Stomped the zoysia grass, stomped the evergreen bushes, stood on each other’s shoulders and stomped up onto his front porch — all to get a glimpse of a bedhead named Ty Pennington.
Jeesh. He knew he wasn’t the guy getting the “Extreme Makeover” home, but he didn’t bargain for this, either.
Mr. Stumphy called the Journal Star a few times last spring, disgusted no one had come and repaired the damage as promised.
He called again last week.
Still no grass.
He was done making calls, he said.
“It’s been almost a year. They keep promising to come back and fix the yard and they don’t.”
So Wednesday morning, I went to visit the neat white house in Havelock, the house Mama bought in 1946, where Mr. Stumphy and his sister Winkie still live.
The 72-year-old stepped out into the mist, dressed in a Hawaiian shirt and black loafers, ready to point out bare spots and weeds.
“It looked real nice at one time.”
Someone did come and take out the smashed evergreens shortly after the makeover mansion was finished last October, said the former owner of Sun-Kist cleaners.
You don’t have to replace them, he told the lawn care worker. I’ll be dead before they have a chance to grow.
But what about my grass?
We’ll come back in the spring, they said. We’ll aerate and put in the grass plugs and fertilize.
When no one came, he called again, he says.
The zoysia plugs won’t be ready until July, they told him. But come July, it was too hot to fertilize the new grass and expect it to grow.
“They said, ‘Well, we can come out in September,’” he says. “But I never heard no more.”
The last time he called someone told him: We were just getting ready to call you, Mr. Stumphy.
“And that was a lie.”
Wednesday, Mr. Stumphy showed me a business card and I copied down a phone number.
The man who answered said he thought Mr. Stumphy was going to call him this fall and that he’d lost his phone number — and could he have it?

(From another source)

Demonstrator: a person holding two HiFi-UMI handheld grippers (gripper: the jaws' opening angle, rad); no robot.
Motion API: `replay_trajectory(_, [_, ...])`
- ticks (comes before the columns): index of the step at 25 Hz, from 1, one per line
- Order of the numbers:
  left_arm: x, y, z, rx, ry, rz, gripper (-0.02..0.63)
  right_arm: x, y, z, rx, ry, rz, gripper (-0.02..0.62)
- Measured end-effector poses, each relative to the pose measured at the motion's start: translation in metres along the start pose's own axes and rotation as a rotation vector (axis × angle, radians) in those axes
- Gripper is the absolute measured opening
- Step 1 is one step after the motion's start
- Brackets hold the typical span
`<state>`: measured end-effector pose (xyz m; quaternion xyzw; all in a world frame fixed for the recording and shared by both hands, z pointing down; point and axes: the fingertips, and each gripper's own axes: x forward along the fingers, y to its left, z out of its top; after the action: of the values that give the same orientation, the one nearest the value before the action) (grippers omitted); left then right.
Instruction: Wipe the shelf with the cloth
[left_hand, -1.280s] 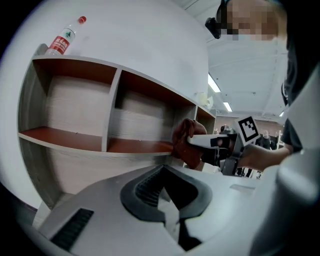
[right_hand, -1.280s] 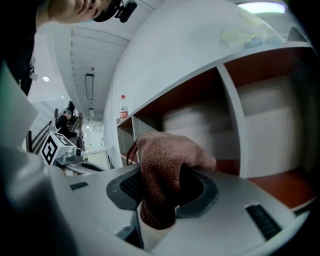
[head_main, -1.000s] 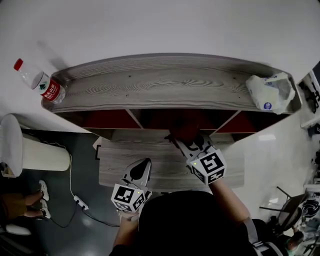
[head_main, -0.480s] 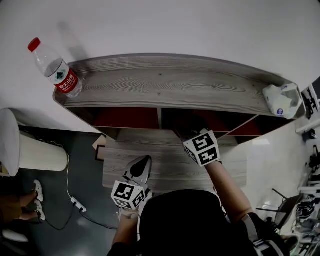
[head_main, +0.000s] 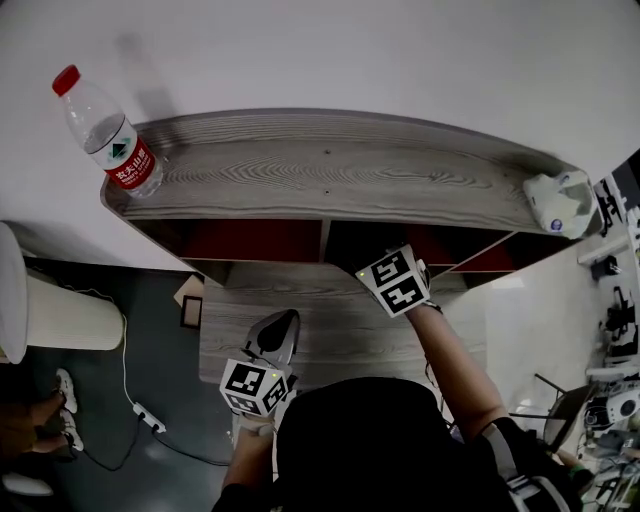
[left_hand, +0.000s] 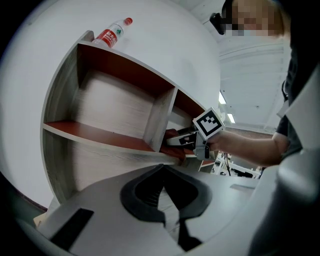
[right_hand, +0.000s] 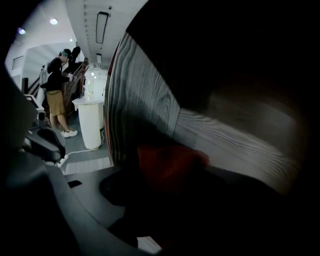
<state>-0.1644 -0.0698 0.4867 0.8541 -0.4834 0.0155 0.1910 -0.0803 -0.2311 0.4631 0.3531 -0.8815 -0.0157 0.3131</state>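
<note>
We wipe shelf (left_hand: 95, 132). Right hand-held gripper (left_hand: 175, 143) jaws have just been opening, red cloth (right_hand: 170, 167) between them, lower centre. Left hand-held gripper (head_main: 285, 322) closed, empty. Next, likely: re-grip cloth, sweep on.

Seen from the head view, the right tool's (left_hand: 175, 141) jaws are hidden beneath the shelf (head_main: 330, 170) top. In its own view the jaws, which have just been opening, stand in deep shadow. The cloth (right_hand: 170, 165) is a dim red blur between them.

Bright head view, fisheye-curved edges, right gripper view dark and blurred
</note>
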Motion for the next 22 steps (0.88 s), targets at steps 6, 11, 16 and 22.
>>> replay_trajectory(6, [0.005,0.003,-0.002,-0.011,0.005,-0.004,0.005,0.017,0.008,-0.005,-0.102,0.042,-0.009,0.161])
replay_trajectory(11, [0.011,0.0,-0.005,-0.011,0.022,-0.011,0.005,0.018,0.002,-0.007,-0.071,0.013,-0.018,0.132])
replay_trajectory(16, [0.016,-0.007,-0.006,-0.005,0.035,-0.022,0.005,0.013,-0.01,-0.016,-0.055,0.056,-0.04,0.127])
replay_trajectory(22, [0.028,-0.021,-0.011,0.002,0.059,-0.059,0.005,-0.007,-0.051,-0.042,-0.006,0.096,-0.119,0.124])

He’d get that grass planted as soon as things dried out.
“I’m glad you called,” he said.
I checked his lawn care service on the Better Business Bureau Web site and found there had been no complaints lodged against it in the last three years.
It’s a small company with a sole proprietor, and I’ve decided not to name it.
Maybe the owner got his money from Ty and Company already and fixing up Mr. Stumphy’s yard suddenly slipped off his to-do list.
Or maybe, he’s like me, writing phone numbers on slips of paper and occasionally losing one or two.
It’s hard to say, so I’m giving him the benefit of the doubt.
All Mr. Stumphy wants is his nice, neat yard back again, and I’m happy a phone call from the Journal Star might help him get it.
He never wanted that show in the neighborhood in the first place, he says. He’ll believe he’s getting new grass when he sees it in the ground.
The whole thing — the giant house, the crazy people, the stomped-up yard — brother, what a nightmare.
Wednesday, he walked on his thick zoysia grass, the grass next to the driveway that hadn’t been stomped to death by crazed reality TV fans.
“See, it’s just like walking on carpet,” he says.